To be honest, aside from my concern for Zara and for our relationship, I was also feeling embarrassed about my very public “failure.” I chided myself. After a decade of formal meditation practice and study of the dharma, I should have recognized my attachment to showing everyone how miraculous natural horsemanship is and how good I was at doing it. Things would not be as I wanted them to be; they would only be as they were. I was a beginner. I had made mistakes. But tomorrow would be tomorrow. The only real question was what commitments I was prepared to make for that new tomorrow.
How often is this true in any domain of life? Circumstances beyond our control interrupt our story line, a breakdown occurs. A pandemic hits and our work and home and social routines are upended. We donʻt get the promotion we feel we deserved. We arenʻt admitted to our first choice college. A past client lists their home with someone else. The person we are happily dating suddenly cuts us off abruptly - or worse, just ghosts us without explanation. Our parent or our friend or our pet or our dream unexpectedly dies.
Each of these breakdowns is an opportunity for examining our commitments. Deepening them, abandoning them, rewriting them.
This much I knew: I was committed to my relationship with Zara. Years later when I was in therapy following my divorce, my very good therapist explained to me the concept of “rupture and repair.” This was something I had always taken for granted. Part of my family heritage was knowing that shit happens in our important relationships, and out of our commitment we recommit and repair the damage.

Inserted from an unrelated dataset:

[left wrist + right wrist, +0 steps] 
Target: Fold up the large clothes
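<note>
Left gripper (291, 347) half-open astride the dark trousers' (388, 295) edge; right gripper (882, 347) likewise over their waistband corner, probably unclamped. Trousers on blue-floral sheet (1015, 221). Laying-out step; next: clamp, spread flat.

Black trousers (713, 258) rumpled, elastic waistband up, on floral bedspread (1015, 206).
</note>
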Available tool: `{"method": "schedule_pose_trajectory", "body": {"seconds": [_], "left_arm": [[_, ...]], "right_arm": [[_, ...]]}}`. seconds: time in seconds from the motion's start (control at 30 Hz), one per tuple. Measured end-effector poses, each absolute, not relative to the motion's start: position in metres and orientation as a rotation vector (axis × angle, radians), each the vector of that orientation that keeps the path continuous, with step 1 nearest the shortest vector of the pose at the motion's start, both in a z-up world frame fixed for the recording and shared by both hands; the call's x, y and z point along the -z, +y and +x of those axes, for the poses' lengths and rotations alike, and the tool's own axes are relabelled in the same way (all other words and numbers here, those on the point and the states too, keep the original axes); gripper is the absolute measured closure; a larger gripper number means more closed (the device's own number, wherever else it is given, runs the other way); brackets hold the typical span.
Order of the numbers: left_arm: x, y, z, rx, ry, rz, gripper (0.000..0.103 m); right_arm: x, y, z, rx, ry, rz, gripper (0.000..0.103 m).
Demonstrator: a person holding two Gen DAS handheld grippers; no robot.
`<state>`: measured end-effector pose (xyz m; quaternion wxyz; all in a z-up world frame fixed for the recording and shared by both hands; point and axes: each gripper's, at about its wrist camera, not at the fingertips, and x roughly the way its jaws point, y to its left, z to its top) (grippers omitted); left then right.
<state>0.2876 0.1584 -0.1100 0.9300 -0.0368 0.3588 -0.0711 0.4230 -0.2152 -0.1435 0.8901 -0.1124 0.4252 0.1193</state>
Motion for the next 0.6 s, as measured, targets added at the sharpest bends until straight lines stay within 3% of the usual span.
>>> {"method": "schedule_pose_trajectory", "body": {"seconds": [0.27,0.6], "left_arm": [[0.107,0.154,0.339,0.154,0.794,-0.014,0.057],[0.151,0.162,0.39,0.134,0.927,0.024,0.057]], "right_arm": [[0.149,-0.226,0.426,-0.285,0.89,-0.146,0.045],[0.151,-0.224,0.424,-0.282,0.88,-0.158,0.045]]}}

I was also committed to the natural, more intuitive approach to horsemanship. That meant I would need to spend some serious time dedicating myself to getting better at it. This particular horse would require me to get much, much better. Zara and I had some past success to build on, but I would have to develop a solid mastery of the concepts and skills, and be honest with myself and ask for help when something was beyond my level of competence.
What I was not willing to do was punish Zara for not meeting my expectations, although others at the barn were offering their opinions that I either should give up on her and get rid of her, or send her immediately to a traditional trainer.
We would have to find our way to a new future together. Despite my failing her that day, Zara saw my continued commitment and gave me hers in return. Two decades later, our relationship has been through phases and changes I could not have imagined. She is still my greatest teacher about relationship, commitment, leadership and love. All my human relationships and commitments have benefited and benefit from her partnership with me and from her wisdom.
Yes, sometimes we have to “fail” to see how to move forward with dignity and commitment to what matters.